I performed a comparison of Web Honeypot logs from cloud-deployed Dshield honeypots in AWS and Azure in order to test the theory that some URL requests are targeted towards specific deployments. I found evidence to support my hypothesis in that only the AWS-hosted honeypot received requests for AWS-specific resources.These requests were most likely focused towards hosts based on the public IP address for the cloud service.

Research and Analysis

During the course of the internship, I often found that many of the HTTP requests I encountered and investigated appeared to be untargeted, testing for vulnerabilities to exploit over a wide range of devices and patches. However, I also began to notice HTTP requests for AWS-specific URLs nearly everyday in my Web Honeypot logs. I found this particularly interesting due to the fact that I deployed my honeypot using an EC2 instance at the beginning of the internship. I hypothesized that certain bots and scripts specifically look for AWS EC2 and VPC IP addresses and submit requests to try and find vulnerable deployments, web applications, and service on those hosts.

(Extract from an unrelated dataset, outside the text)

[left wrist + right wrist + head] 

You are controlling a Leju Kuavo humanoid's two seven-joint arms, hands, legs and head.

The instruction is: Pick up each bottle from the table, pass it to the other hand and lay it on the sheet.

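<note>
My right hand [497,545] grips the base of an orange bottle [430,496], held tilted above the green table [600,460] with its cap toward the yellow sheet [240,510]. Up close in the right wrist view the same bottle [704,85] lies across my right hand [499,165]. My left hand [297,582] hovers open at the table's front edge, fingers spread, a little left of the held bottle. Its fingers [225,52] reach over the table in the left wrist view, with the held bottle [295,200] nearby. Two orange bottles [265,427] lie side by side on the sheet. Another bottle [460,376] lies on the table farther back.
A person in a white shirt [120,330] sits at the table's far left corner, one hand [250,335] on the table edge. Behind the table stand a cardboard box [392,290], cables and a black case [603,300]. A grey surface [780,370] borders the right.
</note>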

Inspection of two of the more common URLs, “/aws credentials” and “/.aws/config” on the Dshield website showed similar, interesting trends. Per AWS documentation, these files are used to store configuration settings and credentials for users and resources in AWS[2]. Both URLs had been seen prior to my deployment of the honeypot in AWS EC2, but there was a notable uptick around the same time that I deployed my honeypot.There was a clear increase in requests for both URLs on 2023-10-17, the first full day that the honeypot was deployed [3][4].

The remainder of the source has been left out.